Kimler vardı bilemiyorum ama işe başlarken ülkemizdeki iş gücünü ve kapasiteyi gördüm. Taklit tekneler yerine iyi tasarlanmış özgün teknelerin ayni iş gücü ve alt yapıyla çok başarılı bir şekilde yapılabileceğini fark ettim.

Burası sadece bir tasarım stüdyosu mu, üretim yapılmıyor mu?

Biz kendi tasarımlarımızı yapıp inşa ediyoruz başka üretim yapmıyoruz.

43 Metre Cyclone, Fotoğraf: Jeff Brown

Size gelen insanın bu stüdyonun sunduğu tasarım tarzını bilerek ve isteyerek geliyor olması lazım.

Evet müşterilerimiz bizi ve ne düşündüğümüzü bilerek geliyor ama her zaman tecrübeli müşteri gelmeyebiliyor o zaman onları yönlendirmek bize düşüyor bunu da teknelerimizde uzun süre yaşayarak edindiğimiz tecrübeye dayanarak yapıyoruz.

Markalaşmak için ayrıca bir yatırım yaptınız mı? Reklamlar, tanıtım, stratejik planlar gibi?

Hayır inandığımız tasarım ilkelerine odaklanmamız, kendi tarzımızı yaratmamız ve ısrarla bunu geliştirmeye çalışmamız çok önemli ödüller almamıza yol açtı ve markalaşmamızı sağladı diye düşünüyorum.

Her ülkeden farklı statülerde müşterileri olan bir tasarım stüdyosu olarak biraz Türkiye’deki ortamdan bahsedebilir miyiz? Burada yaptıklarınızın takip ve taklit edildiğinden bahsettiniz. Peki, burada çalışmalarınız kabul gördü mü? Takdir edildi mi?

Bizim insanımızın yabancı hayranlığı ve kıskançlık gibi huyları var. Önce mutlaka yurtdışında kendinizi ispatlamanız lazım. Diğer ülkelerde, herhangi bir konuda başarılı olmaya başladığınızda önce mahallenizde, sonra şehrinizde sonunda da ülke çapında tanınmaya başlarsınız.
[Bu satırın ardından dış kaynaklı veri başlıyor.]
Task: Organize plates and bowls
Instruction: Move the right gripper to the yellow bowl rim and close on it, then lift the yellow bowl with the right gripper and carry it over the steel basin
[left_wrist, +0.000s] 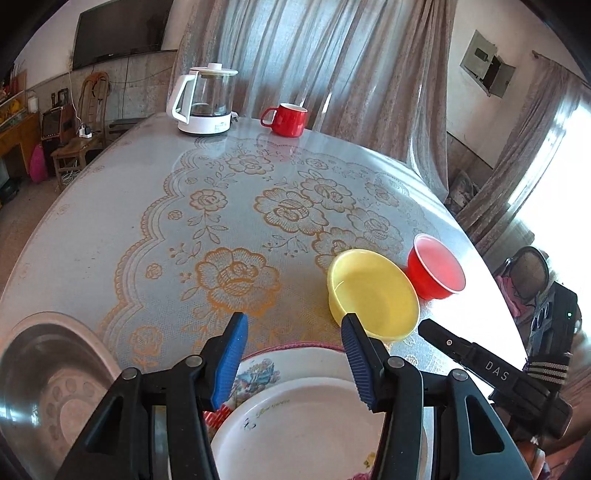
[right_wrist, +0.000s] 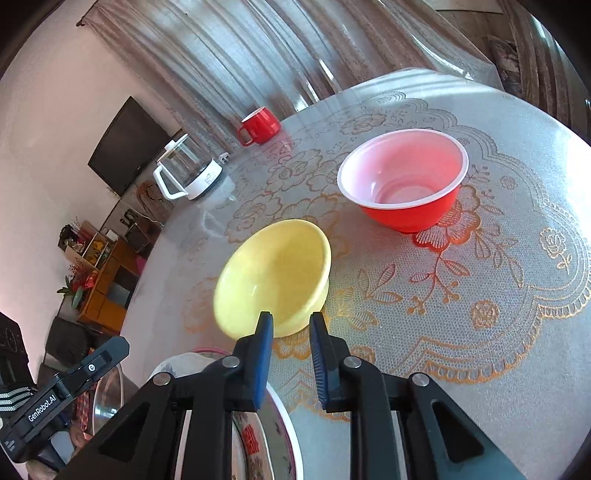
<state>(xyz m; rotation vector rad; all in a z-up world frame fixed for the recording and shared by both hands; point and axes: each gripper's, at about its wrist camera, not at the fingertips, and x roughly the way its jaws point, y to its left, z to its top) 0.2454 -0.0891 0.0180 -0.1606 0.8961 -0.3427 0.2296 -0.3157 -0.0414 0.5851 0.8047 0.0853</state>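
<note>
A yellow bowl (left_wrist: 373, 291) (right_wrist: 275, 273) sits upright on the round table, with a red bowl (left_wrist: 436, 267) (right_wrist: 406, 181) just beyond it, apart from it. A white plate (left_wrist: 295, 424) lies stacked on a patterned plate (left_wrist: 258, 369) at the near edge; the plates also show in the right wrist view (right_wrist: 269, 435). My left gripper (left_wrist: 293, 354) is open and empty above the plates. My right gripper (right_wrist: 291, 358) is open and empty, its fingertips right at the yellow bowl's near rim; its black body (left_wrist: 491, 369) shows in the left wrist view.
A steel bowl (left_wrist: 48, 387) sits at the near left edge. A glass kettle (left_wrist: 205, 101) and a red mug (left_wrist: 286, 119) stand at the far side. A lace-patterned cloth (left_wrist: 221, 221) covers the table. Curtains hang behind it.
</note>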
Bizde durum farklı. Genellemeyi çok tercih etmesem de bu konuda çok yanıldığımı zannetmiyorum.

Konuştuğumuz şu durum gibi değil mi biraz da, PR amacı ile buradaki pek çok tasarımcı dururken ille de gidip bir yabancı tasarımcıyla çalışmak, bazı kişilerin sadece yabancı uyruklu olması için özellikle kreatif sektörlerde ilgi görmesi...
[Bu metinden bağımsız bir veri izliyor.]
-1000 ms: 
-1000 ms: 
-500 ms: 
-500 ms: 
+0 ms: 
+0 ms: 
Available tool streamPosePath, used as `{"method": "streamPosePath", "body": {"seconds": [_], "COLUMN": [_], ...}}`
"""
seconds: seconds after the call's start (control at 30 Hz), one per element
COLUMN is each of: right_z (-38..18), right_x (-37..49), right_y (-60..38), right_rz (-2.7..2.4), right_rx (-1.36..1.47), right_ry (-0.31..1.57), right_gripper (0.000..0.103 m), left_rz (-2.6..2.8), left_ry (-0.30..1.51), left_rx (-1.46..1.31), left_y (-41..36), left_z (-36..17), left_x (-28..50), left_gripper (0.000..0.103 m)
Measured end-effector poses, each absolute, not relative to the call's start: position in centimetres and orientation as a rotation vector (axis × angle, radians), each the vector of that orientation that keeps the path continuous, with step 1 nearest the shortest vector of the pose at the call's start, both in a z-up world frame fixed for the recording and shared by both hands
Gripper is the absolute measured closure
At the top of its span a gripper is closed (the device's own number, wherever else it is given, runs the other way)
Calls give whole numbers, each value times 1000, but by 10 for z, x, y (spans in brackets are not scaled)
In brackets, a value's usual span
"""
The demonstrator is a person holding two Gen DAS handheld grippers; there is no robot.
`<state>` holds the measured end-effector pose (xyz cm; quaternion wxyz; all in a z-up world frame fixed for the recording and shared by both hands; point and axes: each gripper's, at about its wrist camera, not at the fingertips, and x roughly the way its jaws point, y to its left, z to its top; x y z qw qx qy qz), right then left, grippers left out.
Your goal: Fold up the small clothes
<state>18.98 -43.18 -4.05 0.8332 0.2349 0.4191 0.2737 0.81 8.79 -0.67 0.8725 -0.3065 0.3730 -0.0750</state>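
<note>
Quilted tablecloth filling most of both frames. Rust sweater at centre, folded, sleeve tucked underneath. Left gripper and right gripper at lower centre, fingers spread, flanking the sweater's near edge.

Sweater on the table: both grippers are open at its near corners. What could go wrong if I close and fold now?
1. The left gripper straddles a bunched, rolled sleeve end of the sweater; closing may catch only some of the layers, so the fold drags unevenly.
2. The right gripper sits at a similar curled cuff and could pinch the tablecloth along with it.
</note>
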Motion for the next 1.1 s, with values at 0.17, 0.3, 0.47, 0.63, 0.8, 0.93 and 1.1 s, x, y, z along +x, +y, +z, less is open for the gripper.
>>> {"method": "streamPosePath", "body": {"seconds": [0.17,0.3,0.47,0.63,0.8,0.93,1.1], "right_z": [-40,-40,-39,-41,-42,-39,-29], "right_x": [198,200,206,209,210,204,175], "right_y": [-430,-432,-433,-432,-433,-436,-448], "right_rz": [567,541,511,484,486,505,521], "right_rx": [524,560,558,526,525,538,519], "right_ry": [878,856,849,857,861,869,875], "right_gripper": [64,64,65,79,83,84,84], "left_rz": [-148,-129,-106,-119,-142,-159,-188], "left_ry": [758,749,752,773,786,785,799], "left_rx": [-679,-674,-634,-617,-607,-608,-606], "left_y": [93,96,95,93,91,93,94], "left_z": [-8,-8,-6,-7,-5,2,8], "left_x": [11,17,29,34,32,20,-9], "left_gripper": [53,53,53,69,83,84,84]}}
İsteyen istediği ile çalışabilir ona diyecek bir şey yok ama birbirimize destek olamıyoruz maalesef. Tam tersi kösteklemeyi tercih eden bir toplumuz. Geçen yıl bunu bir defa daha öğrendim. Bir Arap müşteriyle itilafımız oldu. Haksız olduklarından ve hukuken yapabilecekleri bir şey olmadığından hakkımızda karalama kampanyası yaptılar ve başına “Tansu’nun iflası istendi,” diye haber yaptırdılar. Hemen her gazetenin İnternet sayfasında bu haber yer aldı ve hiçbiri işin aslını soruşturmadı. Bu gerçekten çok üzücü.

Gerçekten çok üzücü. Sanırım hepimizin benzer hikâyeleri var. Benim de var. Keşke tasarımlarınızı, yaptığınız işi, teknelerinizi haber yapsalar değil mi? O dosyayı aldıklarında habercilik adına önce bunun içeriğini doğruluğunu bir telefon açıp sormadılar mı?
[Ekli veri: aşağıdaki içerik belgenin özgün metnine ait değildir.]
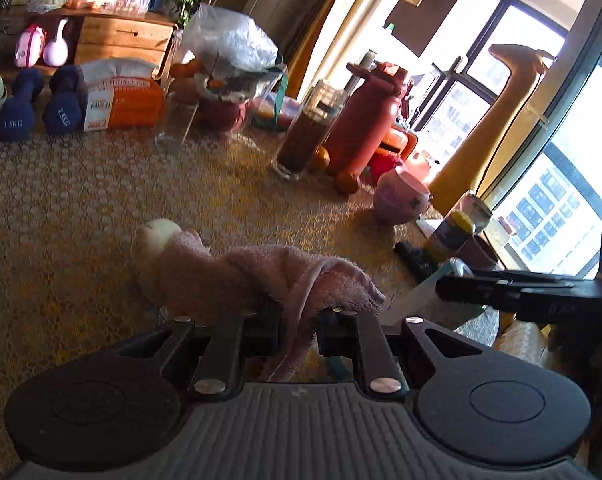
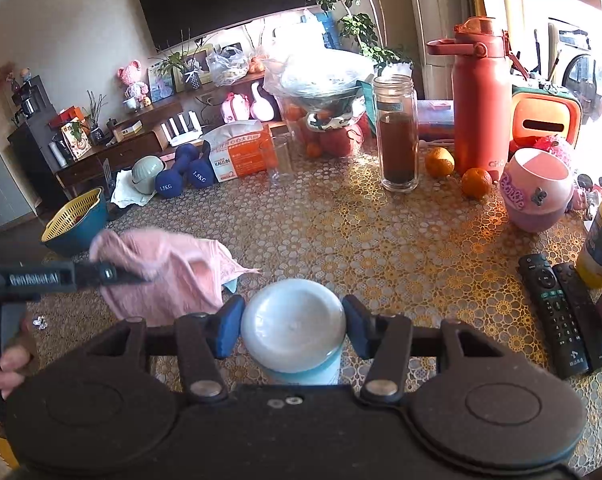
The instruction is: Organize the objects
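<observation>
So my left gripper (image 1: 299, 316) was clamped right down on the pink towel (image 1: 261, 276), jaws pinched nearly together with the cloth bunched between them and draping forward onto the patterned tablecloth (image 1: 81, 220). From the right wrist view the towel sat crumpled on the table at the left, just in front of the blue bowl with the yellow strainer (image 2: 75, 222).

My right gripper (image 2: 293, 326) was holding the white cup (image 2: 293, 322), blue pads pressed against both sides of it, so the jaws were only partway in. The cup was just beside the towel, to its right.

Further back stood the glass jar of brown stuff (image 2: 397, 136), the red bottle (image 2: 481, 104), two oranges (image 2: 439, 162) and the pink Barbie pot (image 2: 535, 190). Two remotes (image 2: 561, 316) lay off to the right.
</observation>
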Available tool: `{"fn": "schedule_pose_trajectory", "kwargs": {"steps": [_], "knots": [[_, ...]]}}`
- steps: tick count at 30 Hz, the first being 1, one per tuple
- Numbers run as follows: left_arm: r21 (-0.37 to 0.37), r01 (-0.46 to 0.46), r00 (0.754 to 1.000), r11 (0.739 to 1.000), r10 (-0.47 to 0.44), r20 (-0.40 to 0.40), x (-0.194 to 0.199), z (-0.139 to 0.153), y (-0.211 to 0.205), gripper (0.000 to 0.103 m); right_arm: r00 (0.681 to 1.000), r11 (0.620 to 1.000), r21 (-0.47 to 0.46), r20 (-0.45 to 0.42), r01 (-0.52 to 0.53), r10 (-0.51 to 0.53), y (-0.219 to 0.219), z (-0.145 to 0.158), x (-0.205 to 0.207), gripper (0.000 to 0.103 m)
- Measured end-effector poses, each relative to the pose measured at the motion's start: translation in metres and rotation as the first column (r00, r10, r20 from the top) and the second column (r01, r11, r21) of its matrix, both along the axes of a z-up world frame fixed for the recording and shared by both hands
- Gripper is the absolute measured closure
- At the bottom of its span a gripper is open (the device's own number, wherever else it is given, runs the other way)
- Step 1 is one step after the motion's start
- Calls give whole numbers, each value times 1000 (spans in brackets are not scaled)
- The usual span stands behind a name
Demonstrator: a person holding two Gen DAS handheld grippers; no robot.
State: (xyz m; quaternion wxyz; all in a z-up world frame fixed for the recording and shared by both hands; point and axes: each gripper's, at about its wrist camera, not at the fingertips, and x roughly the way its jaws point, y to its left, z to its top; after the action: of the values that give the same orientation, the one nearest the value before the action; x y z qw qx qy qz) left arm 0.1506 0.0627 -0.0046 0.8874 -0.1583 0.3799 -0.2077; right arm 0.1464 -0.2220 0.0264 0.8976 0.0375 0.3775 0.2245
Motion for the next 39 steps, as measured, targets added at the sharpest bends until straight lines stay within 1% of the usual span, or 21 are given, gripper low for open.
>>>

Hayır hiçbiri açıp sormadı. Kendi imkânlarıyla markalaşmış, ülkeyi yurtdışında başarıyla temsil eden firmanın bir yalan haberle itibarini zedelemekten keyif aldılar. Çok üzücü şeyler ama yapacak bir şey yok.

38,3 Metre Sexy Fish, Fotoğraf: Jeff Brown

İhracat demişken, dünyada kaç ülkeye hizmet veriyorsunuz?

Müşterilerimiz çoğunlukla Avrupalı.

Avrupa’yla çalışmakla başka bir coğrafyada çalışmakta fark var mı?

Gelişmiş ülkelerde genellikle ciddiyet ve verilen sözlere sadakat var.

Peki insanlar bu tekneleri çoğunlukla prestij için yaptırıyorlar şekline bir algı var; sizin müşterileriniz nasıl, gerçekten hayat tarzı tekne olan, deniz olan insanlar mı?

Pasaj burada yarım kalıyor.